日本のFMM共同体を一つに結ぶ東京修道院
日本の中心に据えられた東京修道院は、創設当初からフランシスコ会と親密な関係を保ちながら 聖フランシスコの精神を土台に築かれていきました。とりわけ院長を兼任することになった「王たるキリスト管区」の管区長Mクリゾストムの長期滞在は日本のFMMに大きな恩恵をもたらしました。大切な事業計画が順調に動き出したこと、東京に招かれてきたフランシスコ会に率先して協力できたこと、東京で初めての終生誓願式が行われたことなど、東京修道院が聖フランシスコの精神のもとに日本の南と北にある4つの共同体を一つに結ぶ役割を果たしていけるように導かれていきました。

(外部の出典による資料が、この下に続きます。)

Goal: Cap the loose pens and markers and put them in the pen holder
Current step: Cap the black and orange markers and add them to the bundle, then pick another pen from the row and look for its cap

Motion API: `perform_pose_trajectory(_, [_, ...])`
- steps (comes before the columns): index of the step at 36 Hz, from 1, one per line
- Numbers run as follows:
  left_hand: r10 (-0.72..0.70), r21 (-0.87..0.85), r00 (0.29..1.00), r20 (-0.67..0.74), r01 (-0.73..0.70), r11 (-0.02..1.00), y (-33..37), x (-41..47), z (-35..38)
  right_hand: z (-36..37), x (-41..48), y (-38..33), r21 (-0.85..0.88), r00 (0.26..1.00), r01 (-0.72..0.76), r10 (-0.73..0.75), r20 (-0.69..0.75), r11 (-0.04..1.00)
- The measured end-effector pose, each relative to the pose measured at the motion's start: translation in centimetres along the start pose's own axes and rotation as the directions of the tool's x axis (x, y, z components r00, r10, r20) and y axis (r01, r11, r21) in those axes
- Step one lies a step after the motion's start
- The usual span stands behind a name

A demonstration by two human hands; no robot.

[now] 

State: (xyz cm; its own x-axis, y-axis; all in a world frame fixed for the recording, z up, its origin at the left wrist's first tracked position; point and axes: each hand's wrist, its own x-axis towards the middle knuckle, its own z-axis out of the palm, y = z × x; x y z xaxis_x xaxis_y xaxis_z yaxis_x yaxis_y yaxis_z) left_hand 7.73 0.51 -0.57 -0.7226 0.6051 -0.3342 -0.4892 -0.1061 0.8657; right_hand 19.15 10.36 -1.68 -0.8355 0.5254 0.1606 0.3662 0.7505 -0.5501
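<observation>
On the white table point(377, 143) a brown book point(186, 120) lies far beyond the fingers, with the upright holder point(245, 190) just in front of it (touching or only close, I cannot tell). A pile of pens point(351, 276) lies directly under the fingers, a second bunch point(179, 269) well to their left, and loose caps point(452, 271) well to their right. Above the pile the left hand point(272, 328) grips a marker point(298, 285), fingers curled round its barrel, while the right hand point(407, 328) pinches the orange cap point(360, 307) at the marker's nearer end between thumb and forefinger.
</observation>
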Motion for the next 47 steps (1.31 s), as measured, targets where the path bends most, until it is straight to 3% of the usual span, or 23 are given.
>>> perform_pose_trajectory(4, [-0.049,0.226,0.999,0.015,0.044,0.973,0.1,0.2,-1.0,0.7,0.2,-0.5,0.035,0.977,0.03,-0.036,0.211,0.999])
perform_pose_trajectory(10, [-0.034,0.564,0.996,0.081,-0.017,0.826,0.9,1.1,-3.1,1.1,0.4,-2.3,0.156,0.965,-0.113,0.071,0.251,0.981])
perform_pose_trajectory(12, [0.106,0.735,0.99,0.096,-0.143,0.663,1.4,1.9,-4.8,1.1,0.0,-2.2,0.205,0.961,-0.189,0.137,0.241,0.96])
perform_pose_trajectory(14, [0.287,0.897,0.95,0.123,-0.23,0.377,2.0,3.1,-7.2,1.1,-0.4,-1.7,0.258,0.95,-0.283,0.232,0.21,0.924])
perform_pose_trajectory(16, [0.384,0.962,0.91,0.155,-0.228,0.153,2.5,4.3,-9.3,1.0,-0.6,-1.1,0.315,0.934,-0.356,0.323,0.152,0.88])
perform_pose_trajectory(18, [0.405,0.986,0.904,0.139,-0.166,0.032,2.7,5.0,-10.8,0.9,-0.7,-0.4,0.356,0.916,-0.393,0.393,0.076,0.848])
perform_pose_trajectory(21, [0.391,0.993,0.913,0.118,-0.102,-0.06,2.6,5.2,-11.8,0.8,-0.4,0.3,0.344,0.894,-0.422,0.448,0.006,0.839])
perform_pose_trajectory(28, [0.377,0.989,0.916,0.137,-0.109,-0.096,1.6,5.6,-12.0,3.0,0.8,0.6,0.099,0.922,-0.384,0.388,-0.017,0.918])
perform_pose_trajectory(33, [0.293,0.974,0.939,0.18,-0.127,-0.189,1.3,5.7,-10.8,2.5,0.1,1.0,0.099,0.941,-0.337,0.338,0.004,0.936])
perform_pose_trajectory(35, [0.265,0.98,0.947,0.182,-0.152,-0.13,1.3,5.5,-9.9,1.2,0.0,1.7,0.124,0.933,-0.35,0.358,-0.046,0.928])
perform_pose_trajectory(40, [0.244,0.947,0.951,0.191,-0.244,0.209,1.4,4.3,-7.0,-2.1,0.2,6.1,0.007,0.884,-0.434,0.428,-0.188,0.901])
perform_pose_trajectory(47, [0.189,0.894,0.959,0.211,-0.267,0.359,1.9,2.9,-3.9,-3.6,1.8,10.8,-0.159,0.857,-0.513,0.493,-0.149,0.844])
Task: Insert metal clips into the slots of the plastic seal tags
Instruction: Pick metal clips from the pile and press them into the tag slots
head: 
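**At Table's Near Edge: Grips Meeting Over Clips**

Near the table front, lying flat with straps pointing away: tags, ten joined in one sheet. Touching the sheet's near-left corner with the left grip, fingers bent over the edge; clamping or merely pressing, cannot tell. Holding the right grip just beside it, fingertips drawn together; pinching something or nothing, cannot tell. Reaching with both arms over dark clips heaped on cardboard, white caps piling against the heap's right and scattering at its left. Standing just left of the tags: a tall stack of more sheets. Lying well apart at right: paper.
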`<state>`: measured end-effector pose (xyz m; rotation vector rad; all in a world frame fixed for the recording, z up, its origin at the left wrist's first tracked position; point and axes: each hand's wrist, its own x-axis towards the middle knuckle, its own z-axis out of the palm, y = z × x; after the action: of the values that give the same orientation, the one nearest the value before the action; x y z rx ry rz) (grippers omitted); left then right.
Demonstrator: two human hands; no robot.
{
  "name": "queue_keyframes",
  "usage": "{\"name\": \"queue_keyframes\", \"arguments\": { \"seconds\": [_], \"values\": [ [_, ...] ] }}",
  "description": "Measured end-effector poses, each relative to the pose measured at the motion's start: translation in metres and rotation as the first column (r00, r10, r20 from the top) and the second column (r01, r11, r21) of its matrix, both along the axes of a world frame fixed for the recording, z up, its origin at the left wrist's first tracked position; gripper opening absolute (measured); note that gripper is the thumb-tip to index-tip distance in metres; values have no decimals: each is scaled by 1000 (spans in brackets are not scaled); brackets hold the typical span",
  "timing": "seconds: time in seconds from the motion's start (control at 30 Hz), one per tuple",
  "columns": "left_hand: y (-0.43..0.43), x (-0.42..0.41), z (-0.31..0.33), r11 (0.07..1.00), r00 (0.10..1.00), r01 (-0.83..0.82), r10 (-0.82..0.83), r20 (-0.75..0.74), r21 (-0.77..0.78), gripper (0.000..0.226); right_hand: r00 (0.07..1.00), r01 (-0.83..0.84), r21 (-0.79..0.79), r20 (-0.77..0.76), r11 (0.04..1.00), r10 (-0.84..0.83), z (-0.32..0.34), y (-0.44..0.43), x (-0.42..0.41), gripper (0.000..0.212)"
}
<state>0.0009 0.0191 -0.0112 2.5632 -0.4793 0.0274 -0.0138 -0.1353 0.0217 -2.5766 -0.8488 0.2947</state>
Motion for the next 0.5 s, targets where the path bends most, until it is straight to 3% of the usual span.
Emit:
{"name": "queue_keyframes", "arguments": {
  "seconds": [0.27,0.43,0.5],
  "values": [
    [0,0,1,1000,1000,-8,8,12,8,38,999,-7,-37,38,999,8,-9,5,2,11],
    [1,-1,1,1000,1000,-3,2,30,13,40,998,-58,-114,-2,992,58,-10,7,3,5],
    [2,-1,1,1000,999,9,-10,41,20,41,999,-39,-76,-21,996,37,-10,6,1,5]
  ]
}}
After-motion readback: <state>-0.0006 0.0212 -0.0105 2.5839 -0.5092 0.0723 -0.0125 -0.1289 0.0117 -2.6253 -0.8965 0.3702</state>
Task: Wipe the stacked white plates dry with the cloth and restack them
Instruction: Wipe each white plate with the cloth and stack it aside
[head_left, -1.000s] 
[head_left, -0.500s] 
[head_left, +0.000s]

東京修道院は5部屋に9名が住む非常に狭い家ですが、病院の第一工事が終了次第、病院内に移動することになっていたので、姉妹たちは、不自由でも同じ目標に向って祈り,地域の住民に近づき、親しさを増していきました。当時、世界恐慌の波を受けて首都の東京でも極度の貧困と病気が人々の心と体を蝕んでいました。この小さな家でも、他の修道会に病人が出ると一部屋開放して何日も看病し、時には玄関先に捨てられていた赤ん坊を引き取って世話をしたこともありました。その善良さを知って貧しい親たちが修道院の玄関先に置いていったとのことです。赤ん坊はシャンボン大司教の手で洗礼の恵みを受けると、養育のために人吉修道院へ移されました。やがて、姉妹たちは購入した機械でアトリエの仕事を始め、空き地を耕して野菜や花を栽培し、貧困家庭を訪問して医療を施していくうちに、病院の建設反対者からも病院の開設が待たれるようになりました。
1930年5月、病院の定礎式が行われました。これが、計らずも 本会の「世界宣教」を公にする重要な出来事となりました。当時カトリック新聞「カトリック・タイムス」やカトリック雑誌 「聲」が、東京市の当局者、各国の大使や公使、宣教師、司祭、修道者など多数の名士や外国人が列席する国際色豊かな礎石祝別式を大々的に報じたからです。主だった参列者の名が署名されている祝別文にはこう書かれていました。
昭和5年5月24日、うるわしき平和・基督信者の助けなるマリアの祝日に
聖職者・修道者・市当局者 及び市民の列席を仰ぎ、東京の大司教ジョアンネス・アレキシスが礎石を祝別し 且つ 鎮定せり。
天主の光栄、聖マリアの誉れ、霊魂の救いを計らん為、全世界に善く活動する
マリアのフランシスコ童貞会之を経営し、東京のカトリック婦人之を後援する。
姉妹たちの手で芸術的に飾られた祝別文はメダイと一緒に鉛の筒に入れて石の中にはめ込まれ、シャンボン大司教の祝別のもとに、建設中の鉄筋コンクリ-トの堂々とした建物の南東の角に納められました。こうしてこの病院は正式に聖母の保護のもとにおかれ、聖母病院と呼ばれるようになりました。この日、戸塚師は「この病院を国籍、身分、宗教を問わず、助けを求めて来る人すべてに救いの手を差し伸べる病院」と紹介しました。これは「善きサマリア人」の精神をもって神の家をつくることを夢見てきた戸塚師の理想実現の第一歩でした。
定礎式後、Mクリゾストムは 「王たるキリスト管区」の管区長として中国と日本の公式訪問を再開しました。東京修道院ではMアデマ-ルを管区秘書に、Mデイヴァン・パスツ-ルを院長不在中の代行に任命し「管区館」の形に整えられていきました。
やがて開設される老人ホ-ムと国際聖母病院のためにも必要な人材が集められ、小さな修道院は南と北を移動する会員や海外から派遣されて来た会員で賑やかになりました。東京創設以来、僅か3年間に10か国におよぶ総勢21名の会員が到着しています。そこでは、管区長に会って直接話をすることも、移動することも容易になり、管区長も気軽に共同体を巡回訪問できるようになりました。その後間もなく、院長の異動が行われています。